As Minhas Praias Desertas

Mais um conto curto

    Carminho, inspiração do editor deste caderno de cinema para rascunhar algumas palavras para além da arte cinematográfica, afirma ter ficado chateada por revelar os motivos pelos quais criou a canção Praias Desertas, afirmando que considera que a música que ela compõe e canta, não deve ser interpretada por ela, mas sim por quem a ouve.
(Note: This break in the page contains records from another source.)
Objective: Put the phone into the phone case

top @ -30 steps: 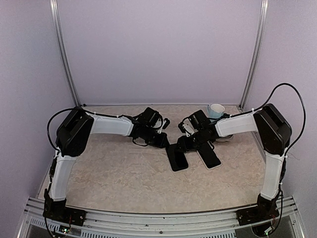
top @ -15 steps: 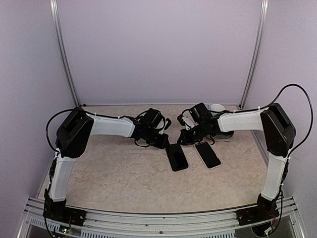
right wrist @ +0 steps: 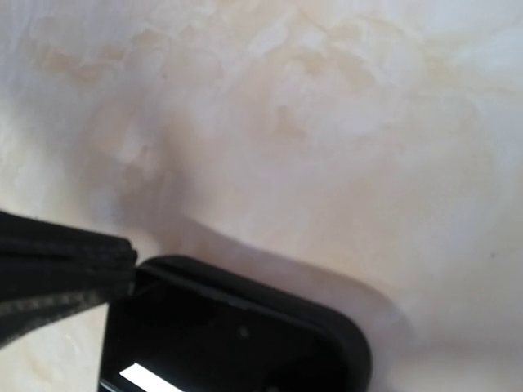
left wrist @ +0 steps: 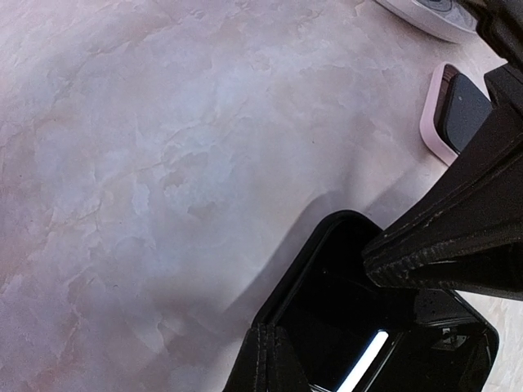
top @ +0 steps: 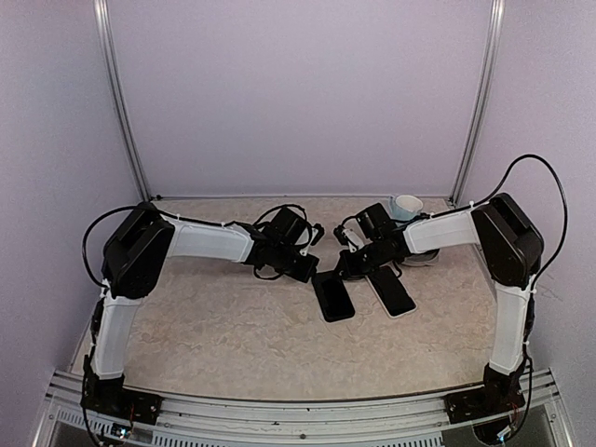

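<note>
Though both arms reach in toward the middle of the desk (top: 214,317), each ends in closed jaws. The left gripper (top: 313,270) comes in from the left and the right gripper (top: 358,267) from the right, and their tips stand near each other over the far short end of the phone case (top: 332,296). In the left wrist view a dark fingertip (left wrist: 265,363) sits right at the case's rim, and a second dark, wedge-shaped finger reaches over its hollow from the right; whether either presses on the case I cannot tell. The case is black and lies flat, open side up, a little right of the desk's middle, its length running from the grippers toward the near edge. Its inside is glossy and reflects a strip of light. The phone (top: 393,291), dark-faced with a pale rim, lies flat just to the right of the case, roughly parallel and apart from it. Farther out, a white dish (top: 424,258) sits under the right forearm toward the right edge, and a pale cup (top: 406,206) stands by the far right corner.
</note>
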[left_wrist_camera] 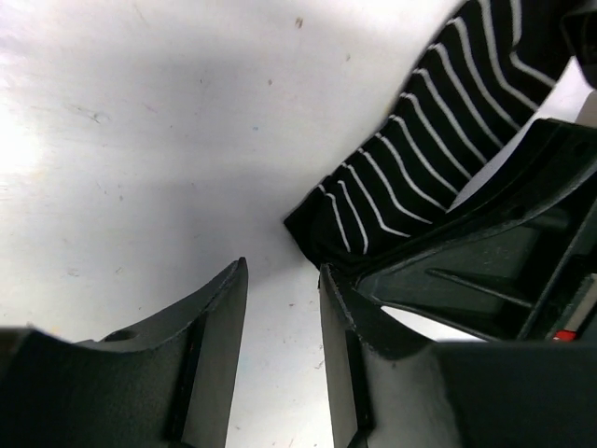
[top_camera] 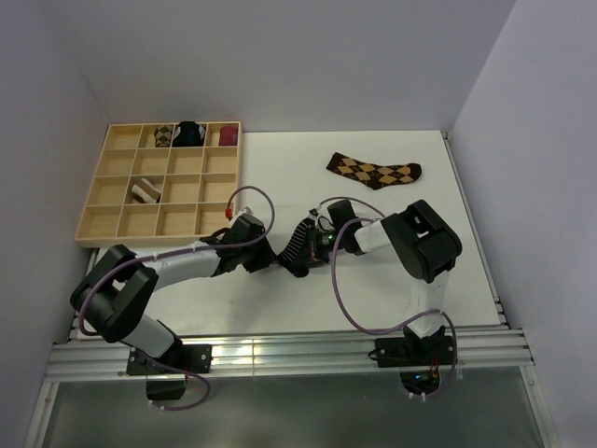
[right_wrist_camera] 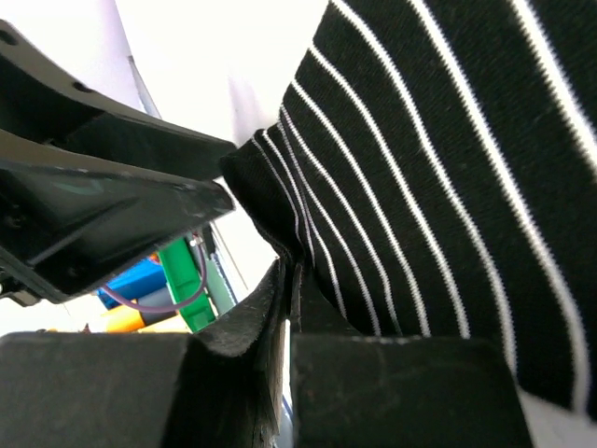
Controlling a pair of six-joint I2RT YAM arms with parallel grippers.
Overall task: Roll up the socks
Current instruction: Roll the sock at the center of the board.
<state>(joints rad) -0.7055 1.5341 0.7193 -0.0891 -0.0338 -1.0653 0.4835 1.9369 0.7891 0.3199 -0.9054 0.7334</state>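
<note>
The black striped sock [top_camera: 298,245] is being held near the middle of the tabletop [top_camera: 280,177], right where the two wrists are meeting. One edge of it is being pinched by the right arm's fingers [right_wrist_camera: 252,327]. These are being pressed together to a hairline seam, with fabric apparently caught in it.

The left arm's fingers [left_wrist_camera: 224,317] are being held parted. Only bare tabletop is showing in the gap, and nothing is being gripped by them.

In the left wrist view, the sock's nearer end is lying just beyond the tip of the right-hand finger. It is off to the right of the gap rather than inside it. Its long axis is running diagonally away, up and to the right, towards the right arm.

Both arms are being kept close to the sock, but it is being grasped from the right side only. The free end would probably have to be taken in by the left fingers, with a slight shift rightward and forward, before a roll along that axis could be started.

The argyle sock [top_camera: 373,171] is lying flat, well apart, towards the far right.
</note>
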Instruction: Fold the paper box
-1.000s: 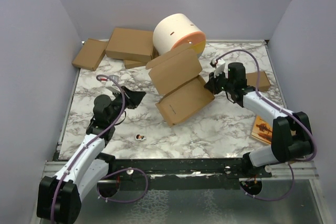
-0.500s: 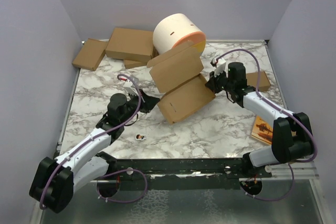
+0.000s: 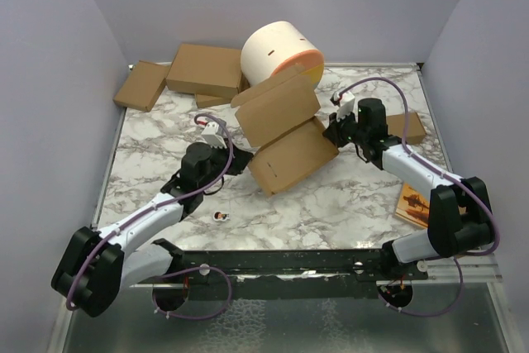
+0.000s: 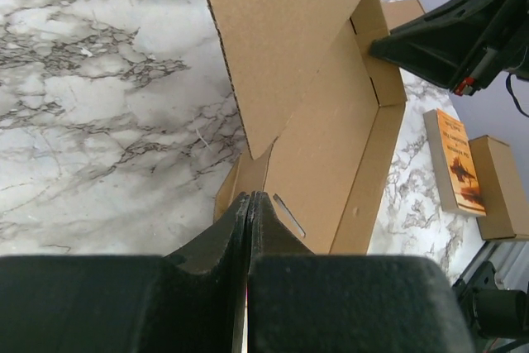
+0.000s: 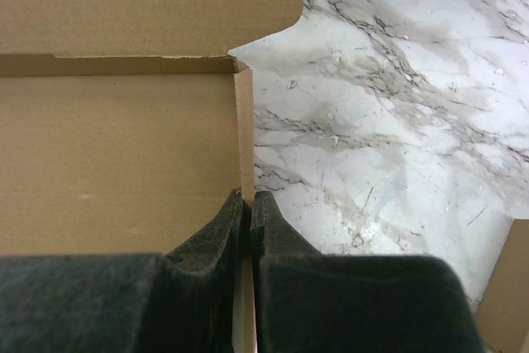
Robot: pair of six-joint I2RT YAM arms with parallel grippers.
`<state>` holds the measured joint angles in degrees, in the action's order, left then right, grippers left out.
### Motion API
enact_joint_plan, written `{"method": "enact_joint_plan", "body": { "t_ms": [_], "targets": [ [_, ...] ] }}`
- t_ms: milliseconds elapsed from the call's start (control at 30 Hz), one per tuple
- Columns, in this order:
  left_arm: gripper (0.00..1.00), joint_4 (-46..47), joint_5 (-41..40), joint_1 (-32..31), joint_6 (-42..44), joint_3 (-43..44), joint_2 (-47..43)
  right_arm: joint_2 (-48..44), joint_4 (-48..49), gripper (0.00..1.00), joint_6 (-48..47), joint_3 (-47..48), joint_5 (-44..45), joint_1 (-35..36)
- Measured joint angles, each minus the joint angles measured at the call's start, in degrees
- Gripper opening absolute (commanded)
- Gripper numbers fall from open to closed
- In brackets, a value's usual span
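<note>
Pinching the paper box (image 3: 289, 159), matte brown creased cardboard, right pincer (image 5: 250, 196).

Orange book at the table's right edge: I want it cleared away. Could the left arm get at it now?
Probably not. The left gripper sits shut at the paper box's left corner, and that box and the right arm lie between it and the orange book.
</note>
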<state>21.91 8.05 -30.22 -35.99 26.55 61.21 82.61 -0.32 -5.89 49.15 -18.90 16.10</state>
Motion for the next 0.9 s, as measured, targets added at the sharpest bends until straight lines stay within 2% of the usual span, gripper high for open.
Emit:
{"method": "enact_joint_plan", "body": {
  "t_ms": [567,900],
  "targets": [
    [0.07,1.8,-0.1,-3.7,-0.5,2.2,6.7,0.0,0.0,0.01,0.0,0.0,0.5,0.9],
    [0.14,3.7,-2.8,-4.4,-0.7,3.4,10.5,0.0,0.0,0.01,0.1,0.0,0.6,1.2]
  ]
}}
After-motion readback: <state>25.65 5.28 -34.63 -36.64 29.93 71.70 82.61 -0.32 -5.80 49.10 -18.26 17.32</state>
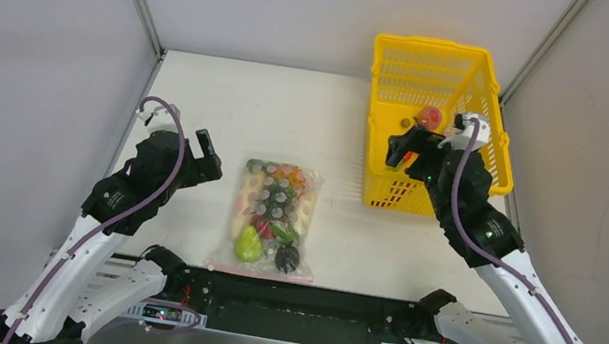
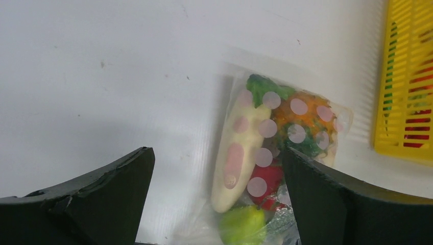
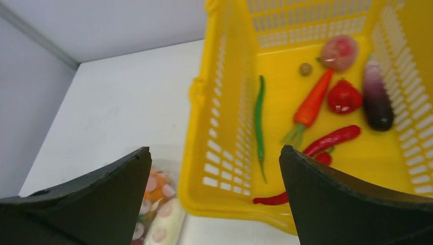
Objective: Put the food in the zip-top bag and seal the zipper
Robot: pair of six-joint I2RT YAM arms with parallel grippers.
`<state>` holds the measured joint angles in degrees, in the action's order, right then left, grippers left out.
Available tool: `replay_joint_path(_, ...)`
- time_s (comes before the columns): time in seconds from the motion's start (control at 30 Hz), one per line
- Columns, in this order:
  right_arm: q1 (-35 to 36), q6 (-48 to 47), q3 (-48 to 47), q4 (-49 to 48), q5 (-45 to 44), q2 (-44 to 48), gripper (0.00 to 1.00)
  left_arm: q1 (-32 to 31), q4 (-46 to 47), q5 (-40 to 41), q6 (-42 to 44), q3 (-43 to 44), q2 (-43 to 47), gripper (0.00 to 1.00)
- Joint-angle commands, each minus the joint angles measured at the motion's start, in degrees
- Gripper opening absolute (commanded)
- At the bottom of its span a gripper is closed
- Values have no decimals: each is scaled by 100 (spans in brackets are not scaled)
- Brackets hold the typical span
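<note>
Top external view shows the clear plastic zip-top bag with pink dots (image 1: pixel 275 217) lying flat on the white counter (image 1: pixel 204 97), in the middle, close to the arm bases. Its long side runs from near to far. The toy food (image 1: pixel 261 237) is inside it: a white radish (image 2: pixel 232 168), plus green, red, orange and dark bits. A pale pink band along the near end is likely the zipper (image 1: pixel 261 270). I cannot tell if it is pressed shut.

The left fingers (image 2: pixel 102 199) are wide apart and hold nothing. The bag lies just to their right with only bare counter between, so the left arm is the nearer one.

The right fingers (image 3: pixel 92 199) are wide apart too and hold nothing. They hang over the yellow slotted basket (image 1: pixel 405 56), well apart from the bag. An orange carrot (image 3: pixel 311 104), red chillies and a purple eggplant (image 3: pixel 378 99) lie in the basket. Its side wall stands between that arm and the bag.
</note>
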<state>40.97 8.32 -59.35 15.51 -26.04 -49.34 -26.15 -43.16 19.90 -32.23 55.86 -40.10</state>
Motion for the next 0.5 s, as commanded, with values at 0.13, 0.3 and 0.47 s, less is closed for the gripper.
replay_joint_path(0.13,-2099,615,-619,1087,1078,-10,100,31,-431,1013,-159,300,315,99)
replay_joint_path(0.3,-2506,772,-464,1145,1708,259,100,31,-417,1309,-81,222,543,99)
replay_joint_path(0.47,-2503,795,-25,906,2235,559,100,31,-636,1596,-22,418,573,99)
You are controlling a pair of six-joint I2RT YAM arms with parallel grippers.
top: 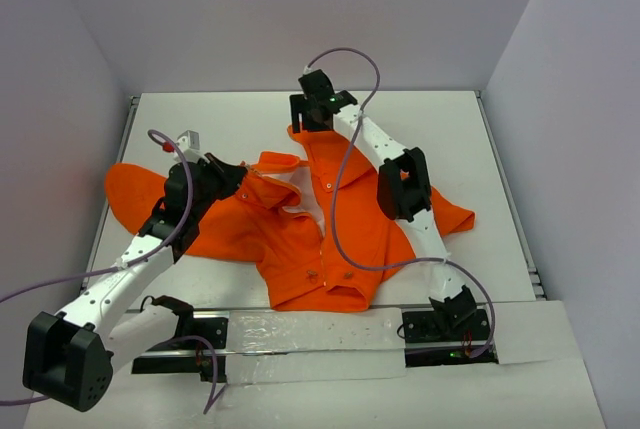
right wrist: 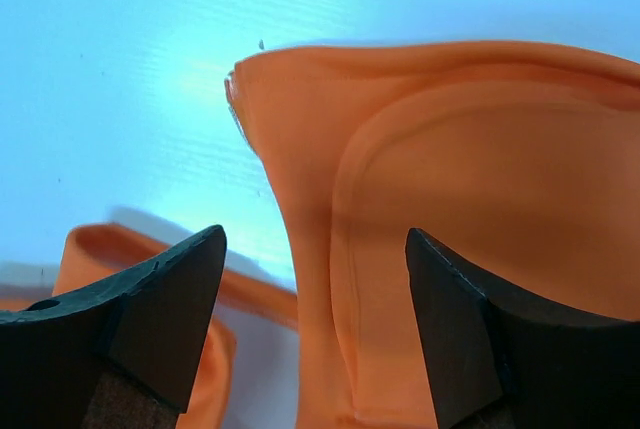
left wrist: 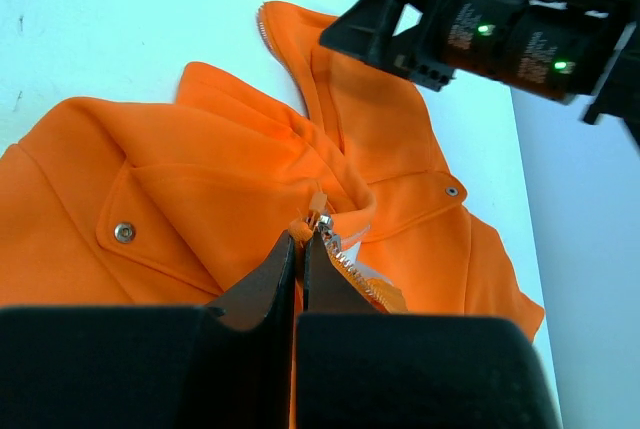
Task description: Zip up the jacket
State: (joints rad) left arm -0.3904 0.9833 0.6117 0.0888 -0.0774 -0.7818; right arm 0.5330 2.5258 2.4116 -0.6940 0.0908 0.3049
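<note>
Left gripper (left wrist: pixel 300 241): one; fingers pressed together, tips right against the zipper slider (left wrist: pixel 323 220); whether a pull tab is nipped between them cannot be told. Right gripper (right wrist: pixel 314 236): one; jaws spread wide over the far top edge of the garment, nothing clamped. Jacket (top: pixel 330 244): one, bright orange, lying in the middle of the table (top: pixel 480 149) between the two arms, hem toward the arm bases, collar end toward the far side beneath the right gripper, a sleeve or hood trailing off to the left. Zipper teeth (left wrist: pixel 352 269): one run visible, emerging just beside the left fingertips. Snaps: two in the left wrist view, the left snap (left wrist: pixel 124 232) on a pocket flap, the right snap (left wrist: pixel 452 191) on the opposite panel. Pale lining (top: pixel 300 194): one patch, where the upper front gapes. Step judged in hand: drawing the slider up the track, lower front apparently joined, upper part open. Next move likely calls for the right jaws to close on the top edge and hold it taut while the left draws the slider toward it, in line with the teeth.
</note>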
    Bom, e como ela mesmo explicou numa entrevista que deu (e que depois se arrependeu), a ideia da música Praias Desertas é o de ser uma canção que expressa uma forma com que as pessoas poderão se lembrar dela quando ela partir, quando ela morrer, e que se alguém sentir a falta dela, poderá achá-la na imagem de uma praia deserta. 

    Enfim, este novo conto curto tem haver com isso. Ou melhor, tem a intenção de ter alguma ligação com esta ideia de perenidade, de poder ser lembrado por algo, ou através de algo. 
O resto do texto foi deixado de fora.